Work instructions:
Copy out exactly the lines below that run from the one holding "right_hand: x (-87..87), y" to the one holding "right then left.", keeping both of those lines and no others.

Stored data
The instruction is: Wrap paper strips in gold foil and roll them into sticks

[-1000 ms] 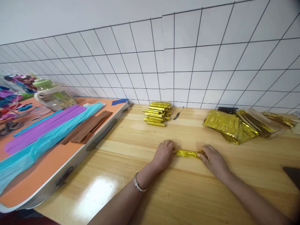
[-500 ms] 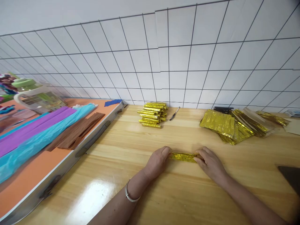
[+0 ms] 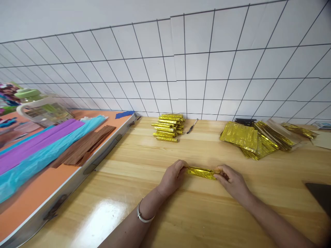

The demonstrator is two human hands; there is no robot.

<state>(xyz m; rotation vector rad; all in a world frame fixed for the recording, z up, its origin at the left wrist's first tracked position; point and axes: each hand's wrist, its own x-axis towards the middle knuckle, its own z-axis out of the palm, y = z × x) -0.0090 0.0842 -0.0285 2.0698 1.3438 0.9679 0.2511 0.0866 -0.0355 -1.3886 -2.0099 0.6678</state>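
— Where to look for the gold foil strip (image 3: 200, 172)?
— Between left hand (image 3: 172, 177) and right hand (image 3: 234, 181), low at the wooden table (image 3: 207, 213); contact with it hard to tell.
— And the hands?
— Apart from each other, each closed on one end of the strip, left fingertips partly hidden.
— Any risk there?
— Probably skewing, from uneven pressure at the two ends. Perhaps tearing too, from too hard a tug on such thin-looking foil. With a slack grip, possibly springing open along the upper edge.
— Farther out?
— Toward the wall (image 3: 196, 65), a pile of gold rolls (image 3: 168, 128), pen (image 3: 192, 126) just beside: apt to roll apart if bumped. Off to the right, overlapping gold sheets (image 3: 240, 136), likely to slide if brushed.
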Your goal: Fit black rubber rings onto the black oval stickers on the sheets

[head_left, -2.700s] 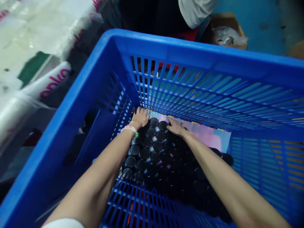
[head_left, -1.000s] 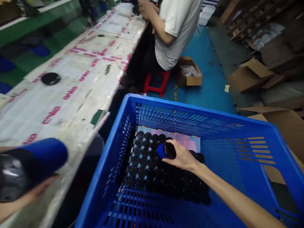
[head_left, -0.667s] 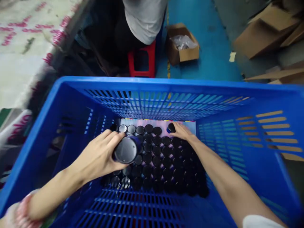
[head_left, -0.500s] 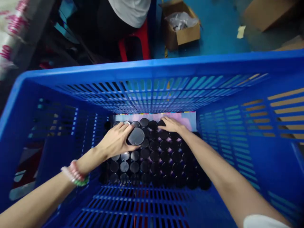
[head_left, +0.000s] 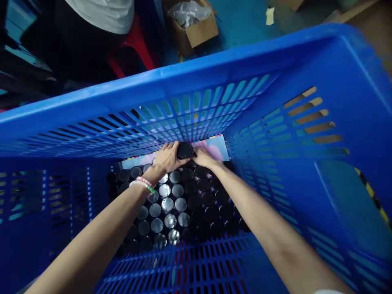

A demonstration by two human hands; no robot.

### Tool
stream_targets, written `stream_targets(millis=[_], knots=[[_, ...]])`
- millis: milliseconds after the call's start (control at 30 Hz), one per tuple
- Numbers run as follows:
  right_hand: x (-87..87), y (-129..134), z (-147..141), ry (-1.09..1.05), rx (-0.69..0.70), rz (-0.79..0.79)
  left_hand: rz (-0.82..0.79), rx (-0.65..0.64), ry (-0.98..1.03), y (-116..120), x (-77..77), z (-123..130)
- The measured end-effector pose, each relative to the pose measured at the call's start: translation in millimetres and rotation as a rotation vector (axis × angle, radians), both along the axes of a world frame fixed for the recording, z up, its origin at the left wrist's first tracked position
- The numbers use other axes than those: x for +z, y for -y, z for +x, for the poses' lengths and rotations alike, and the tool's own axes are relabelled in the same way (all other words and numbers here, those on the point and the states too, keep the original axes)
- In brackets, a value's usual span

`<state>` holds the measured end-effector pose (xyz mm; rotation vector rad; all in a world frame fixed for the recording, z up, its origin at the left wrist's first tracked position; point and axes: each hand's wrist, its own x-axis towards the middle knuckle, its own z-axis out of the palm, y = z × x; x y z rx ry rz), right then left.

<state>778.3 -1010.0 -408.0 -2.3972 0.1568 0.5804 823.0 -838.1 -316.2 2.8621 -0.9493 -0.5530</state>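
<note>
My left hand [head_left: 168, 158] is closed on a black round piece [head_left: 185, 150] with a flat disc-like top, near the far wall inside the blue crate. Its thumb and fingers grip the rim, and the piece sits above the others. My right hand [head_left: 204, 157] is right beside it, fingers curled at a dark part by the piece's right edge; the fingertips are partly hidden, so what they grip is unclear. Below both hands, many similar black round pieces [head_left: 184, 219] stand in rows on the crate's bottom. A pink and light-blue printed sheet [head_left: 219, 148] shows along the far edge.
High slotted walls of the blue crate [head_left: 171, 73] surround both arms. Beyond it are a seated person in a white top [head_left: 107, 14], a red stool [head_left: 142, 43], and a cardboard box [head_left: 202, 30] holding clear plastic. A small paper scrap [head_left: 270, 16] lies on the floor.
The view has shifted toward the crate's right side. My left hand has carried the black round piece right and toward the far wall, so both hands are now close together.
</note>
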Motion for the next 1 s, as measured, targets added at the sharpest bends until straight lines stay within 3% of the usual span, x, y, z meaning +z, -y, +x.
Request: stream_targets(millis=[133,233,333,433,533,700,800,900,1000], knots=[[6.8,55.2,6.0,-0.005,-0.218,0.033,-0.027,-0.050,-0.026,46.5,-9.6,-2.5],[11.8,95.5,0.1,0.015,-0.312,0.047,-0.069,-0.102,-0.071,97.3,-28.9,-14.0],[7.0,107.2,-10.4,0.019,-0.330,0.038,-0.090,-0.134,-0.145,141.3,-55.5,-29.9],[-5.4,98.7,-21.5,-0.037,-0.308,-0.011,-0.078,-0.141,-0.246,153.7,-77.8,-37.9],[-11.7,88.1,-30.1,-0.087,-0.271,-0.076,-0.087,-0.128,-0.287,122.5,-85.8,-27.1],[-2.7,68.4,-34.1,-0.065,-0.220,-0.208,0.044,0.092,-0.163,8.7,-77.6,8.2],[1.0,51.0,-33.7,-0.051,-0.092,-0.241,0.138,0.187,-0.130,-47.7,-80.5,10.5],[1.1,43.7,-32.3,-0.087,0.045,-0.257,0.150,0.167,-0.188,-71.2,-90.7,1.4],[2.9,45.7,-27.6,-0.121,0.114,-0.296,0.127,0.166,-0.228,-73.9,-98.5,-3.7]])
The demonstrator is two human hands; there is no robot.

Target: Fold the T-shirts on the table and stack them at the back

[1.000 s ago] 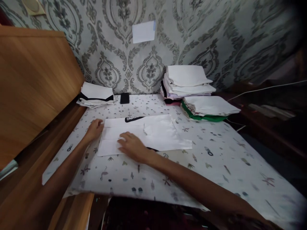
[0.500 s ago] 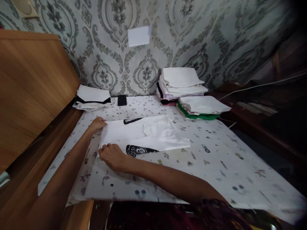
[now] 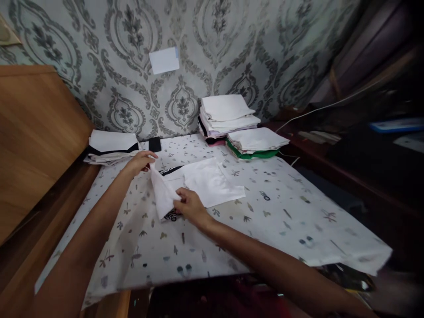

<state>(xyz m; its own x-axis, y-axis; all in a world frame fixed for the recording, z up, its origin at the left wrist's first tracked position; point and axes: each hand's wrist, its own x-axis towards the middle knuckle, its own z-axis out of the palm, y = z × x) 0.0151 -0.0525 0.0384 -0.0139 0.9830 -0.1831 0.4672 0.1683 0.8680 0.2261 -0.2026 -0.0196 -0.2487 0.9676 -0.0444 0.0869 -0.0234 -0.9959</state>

Result below:
  right_hand: x (-87..87), y (-129..134), z (-147..141), ry (-1.09..1.05), rx (-0.69..0.70), rz (-0.79..0.79)
  left_hand: rz (-0.82..0.79), rx (-0.65..0.64), ry (-0.98..1.03), y (-116..120), x (-77..77), z (-123..130)
- The measured end-effector pose, each relative to the pose measured at the call's start: translation in millimetres and rotation as a rotation vector (axis × angle, radians), both along the axes of a world frame fixed for the recording, z up, its origin at the left wrist's first tracked position
- The numbers use other axes than those: x for +z, y for -y, z for +x, for the poses' lengths and rotations alike, and the tool's own axes are relabelled in the same way (all other words and numbers here, those on the point and the states too, keep the original axes)
- In brackets, a value's usual span

`<state>` holds the measured end-effector pose (xyz mm; rotation vector rad; all in a world frame fixed for the recording, z up, its origin at the left wrist's first tracked position; point and axes: each hand's wrist, its own x-axis towards the middle knuckle, its own z-axis out of the palm, y = z × x; x y z rx ry rz), right then left.

The exercise asks for nothing more than this.